I can immediately identify some key things I'm interested in as a patient: what's the typical wait time (for the kind of issue I have)? how does wait time vary by day or week or time of day? (my broken arm needs attention, but I could come earlier or later in day if it speeds my progress). And how do these wait times compare to other hospitals. it'd be useful, and insightful. Furthermore highlighting the proportion (hopefully declining) of inappropriate cases - that would better be dealt with elsewhere, with examples and care paths for the most common of these.

What will they do with the insight?
Insight is only useful with action;  and since my injury isn't critical then I could be flexible with what time of day I attend; so knowing what the peaks and troughs are might help me think about future attendance. similarly being aware of alternate options for other non-critical cases would keep me out of A&E in future. If the aim is to reduce non-urgent cases, then more help is required to flag examples, and explain alternate routes for medical treatment.
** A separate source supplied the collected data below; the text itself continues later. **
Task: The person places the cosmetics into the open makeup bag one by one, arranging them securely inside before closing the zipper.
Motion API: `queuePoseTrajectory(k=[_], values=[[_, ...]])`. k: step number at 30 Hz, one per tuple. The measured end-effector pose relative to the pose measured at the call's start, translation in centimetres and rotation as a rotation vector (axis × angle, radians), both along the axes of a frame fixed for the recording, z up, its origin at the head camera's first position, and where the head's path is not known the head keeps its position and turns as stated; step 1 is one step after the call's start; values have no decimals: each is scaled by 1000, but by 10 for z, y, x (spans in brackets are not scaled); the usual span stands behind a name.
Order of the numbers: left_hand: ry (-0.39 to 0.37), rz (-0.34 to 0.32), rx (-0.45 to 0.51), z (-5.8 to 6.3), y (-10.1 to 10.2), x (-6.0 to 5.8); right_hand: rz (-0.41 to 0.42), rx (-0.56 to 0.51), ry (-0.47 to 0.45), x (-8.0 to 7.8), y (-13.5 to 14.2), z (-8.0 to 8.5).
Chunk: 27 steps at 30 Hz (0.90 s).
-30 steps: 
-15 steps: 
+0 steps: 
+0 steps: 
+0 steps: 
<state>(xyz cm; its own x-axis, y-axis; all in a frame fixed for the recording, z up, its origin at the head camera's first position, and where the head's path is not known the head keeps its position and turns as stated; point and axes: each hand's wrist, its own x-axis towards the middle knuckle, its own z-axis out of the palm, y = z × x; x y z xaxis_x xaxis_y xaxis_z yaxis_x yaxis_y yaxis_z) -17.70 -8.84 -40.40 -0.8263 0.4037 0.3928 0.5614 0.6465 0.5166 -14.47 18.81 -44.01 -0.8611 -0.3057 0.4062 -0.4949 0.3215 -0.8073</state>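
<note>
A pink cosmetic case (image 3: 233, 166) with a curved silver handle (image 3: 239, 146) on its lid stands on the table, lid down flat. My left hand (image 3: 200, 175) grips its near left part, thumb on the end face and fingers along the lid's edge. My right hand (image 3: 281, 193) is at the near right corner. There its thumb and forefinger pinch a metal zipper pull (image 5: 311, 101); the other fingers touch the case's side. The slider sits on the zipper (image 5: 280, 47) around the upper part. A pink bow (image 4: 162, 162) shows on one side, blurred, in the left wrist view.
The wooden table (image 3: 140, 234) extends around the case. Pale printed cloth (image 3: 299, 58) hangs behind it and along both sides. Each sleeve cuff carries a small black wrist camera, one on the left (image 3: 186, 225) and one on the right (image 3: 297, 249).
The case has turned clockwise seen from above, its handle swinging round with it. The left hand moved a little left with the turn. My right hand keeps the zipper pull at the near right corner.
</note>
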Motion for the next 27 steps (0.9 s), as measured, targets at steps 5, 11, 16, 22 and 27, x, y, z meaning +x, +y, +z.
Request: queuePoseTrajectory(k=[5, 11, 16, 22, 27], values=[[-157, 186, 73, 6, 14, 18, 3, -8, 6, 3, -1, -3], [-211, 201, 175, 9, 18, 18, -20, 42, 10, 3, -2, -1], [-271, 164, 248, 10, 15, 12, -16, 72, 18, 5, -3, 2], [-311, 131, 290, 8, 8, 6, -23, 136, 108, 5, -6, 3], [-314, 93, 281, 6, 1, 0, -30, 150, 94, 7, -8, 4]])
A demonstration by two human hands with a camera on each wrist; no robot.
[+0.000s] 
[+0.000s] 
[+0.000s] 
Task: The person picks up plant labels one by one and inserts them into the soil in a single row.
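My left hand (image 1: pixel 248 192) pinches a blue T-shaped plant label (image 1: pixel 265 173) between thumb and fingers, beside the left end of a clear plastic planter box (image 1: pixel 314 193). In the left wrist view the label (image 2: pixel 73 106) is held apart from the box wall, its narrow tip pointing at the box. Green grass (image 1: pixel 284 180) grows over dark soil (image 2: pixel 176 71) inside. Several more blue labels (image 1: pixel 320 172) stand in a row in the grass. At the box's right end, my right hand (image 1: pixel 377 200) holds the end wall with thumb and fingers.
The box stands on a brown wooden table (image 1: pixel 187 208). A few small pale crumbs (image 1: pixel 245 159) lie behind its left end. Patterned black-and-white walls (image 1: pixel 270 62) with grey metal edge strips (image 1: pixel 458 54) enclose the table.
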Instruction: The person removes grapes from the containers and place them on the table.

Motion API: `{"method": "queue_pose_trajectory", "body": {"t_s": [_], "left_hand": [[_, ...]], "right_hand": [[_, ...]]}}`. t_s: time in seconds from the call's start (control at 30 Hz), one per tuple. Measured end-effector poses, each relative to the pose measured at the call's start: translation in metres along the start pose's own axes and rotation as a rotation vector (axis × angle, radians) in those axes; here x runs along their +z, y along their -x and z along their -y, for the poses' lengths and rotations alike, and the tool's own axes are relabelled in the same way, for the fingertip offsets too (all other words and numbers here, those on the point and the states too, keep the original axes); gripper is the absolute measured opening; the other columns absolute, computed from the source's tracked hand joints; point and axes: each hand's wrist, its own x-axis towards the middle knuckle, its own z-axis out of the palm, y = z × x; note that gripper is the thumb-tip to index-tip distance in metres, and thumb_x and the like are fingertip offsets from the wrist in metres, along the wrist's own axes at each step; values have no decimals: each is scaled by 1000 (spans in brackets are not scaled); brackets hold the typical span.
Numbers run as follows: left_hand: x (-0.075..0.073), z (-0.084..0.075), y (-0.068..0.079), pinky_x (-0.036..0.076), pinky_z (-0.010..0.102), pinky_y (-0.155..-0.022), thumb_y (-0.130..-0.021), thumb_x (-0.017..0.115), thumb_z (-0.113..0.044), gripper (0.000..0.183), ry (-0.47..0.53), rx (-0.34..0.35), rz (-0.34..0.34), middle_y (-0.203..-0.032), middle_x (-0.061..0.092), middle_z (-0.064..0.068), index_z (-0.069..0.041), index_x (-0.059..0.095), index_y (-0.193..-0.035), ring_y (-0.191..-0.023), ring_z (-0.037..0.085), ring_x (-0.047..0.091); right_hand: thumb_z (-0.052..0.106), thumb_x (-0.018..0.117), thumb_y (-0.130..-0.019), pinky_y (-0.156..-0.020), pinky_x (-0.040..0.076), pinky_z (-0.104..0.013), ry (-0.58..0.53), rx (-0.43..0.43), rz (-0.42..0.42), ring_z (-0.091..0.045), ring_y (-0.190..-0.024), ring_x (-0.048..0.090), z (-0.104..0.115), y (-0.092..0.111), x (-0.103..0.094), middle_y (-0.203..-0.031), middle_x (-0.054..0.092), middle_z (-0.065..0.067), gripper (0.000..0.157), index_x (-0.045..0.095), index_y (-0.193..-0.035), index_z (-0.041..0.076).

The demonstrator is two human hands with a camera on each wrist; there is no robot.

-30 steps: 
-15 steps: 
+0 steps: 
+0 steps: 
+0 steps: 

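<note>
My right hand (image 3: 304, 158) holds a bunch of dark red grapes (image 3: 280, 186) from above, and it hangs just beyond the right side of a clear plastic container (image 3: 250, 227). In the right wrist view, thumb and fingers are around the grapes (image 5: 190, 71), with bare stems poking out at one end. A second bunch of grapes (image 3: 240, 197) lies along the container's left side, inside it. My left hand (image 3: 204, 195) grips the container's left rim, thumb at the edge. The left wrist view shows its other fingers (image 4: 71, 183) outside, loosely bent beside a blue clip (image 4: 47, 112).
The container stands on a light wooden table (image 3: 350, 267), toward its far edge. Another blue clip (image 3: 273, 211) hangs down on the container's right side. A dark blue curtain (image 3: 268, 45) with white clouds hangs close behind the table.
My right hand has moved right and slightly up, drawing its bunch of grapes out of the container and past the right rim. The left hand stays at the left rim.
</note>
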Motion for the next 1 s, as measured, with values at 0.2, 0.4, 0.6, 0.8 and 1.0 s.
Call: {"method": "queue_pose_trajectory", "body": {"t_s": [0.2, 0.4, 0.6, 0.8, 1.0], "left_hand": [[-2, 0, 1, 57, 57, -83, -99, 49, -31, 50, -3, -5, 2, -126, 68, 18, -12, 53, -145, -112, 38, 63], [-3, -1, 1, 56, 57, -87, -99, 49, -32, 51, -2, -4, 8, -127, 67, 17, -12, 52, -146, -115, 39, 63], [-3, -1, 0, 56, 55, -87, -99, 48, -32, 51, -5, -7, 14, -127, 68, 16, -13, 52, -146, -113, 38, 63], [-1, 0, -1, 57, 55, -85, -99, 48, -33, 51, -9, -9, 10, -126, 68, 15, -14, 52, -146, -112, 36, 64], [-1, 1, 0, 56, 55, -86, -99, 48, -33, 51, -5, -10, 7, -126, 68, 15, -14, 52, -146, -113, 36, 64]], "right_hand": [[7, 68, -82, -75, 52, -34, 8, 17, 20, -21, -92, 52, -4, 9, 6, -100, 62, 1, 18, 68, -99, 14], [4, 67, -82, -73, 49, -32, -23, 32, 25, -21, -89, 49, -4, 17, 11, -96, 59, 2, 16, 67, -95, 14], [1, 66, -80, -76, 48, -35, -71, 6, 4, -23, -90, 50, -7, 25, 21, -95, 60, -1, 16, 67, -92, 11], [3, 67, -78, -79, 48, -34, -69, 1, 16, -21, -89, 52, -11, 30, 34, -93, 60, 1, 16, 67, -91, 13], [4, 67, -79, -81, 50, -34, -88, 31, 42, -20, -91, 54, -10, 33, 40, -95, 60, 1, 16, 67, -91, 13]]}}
As I mention I don't want to single out this hospital, as this is just one report - it may itself be an outlier from an excellent analytics team. Instead this highlights how any piece of output needs to consider the fundamentals; and if it doesn't address these then it shouldn't be produced. Use that scarce analytical resource on something that will make more difference to strategic objectives.

In the meantime I have a few weeks to increase my one-handed-typing speeed and accuracy.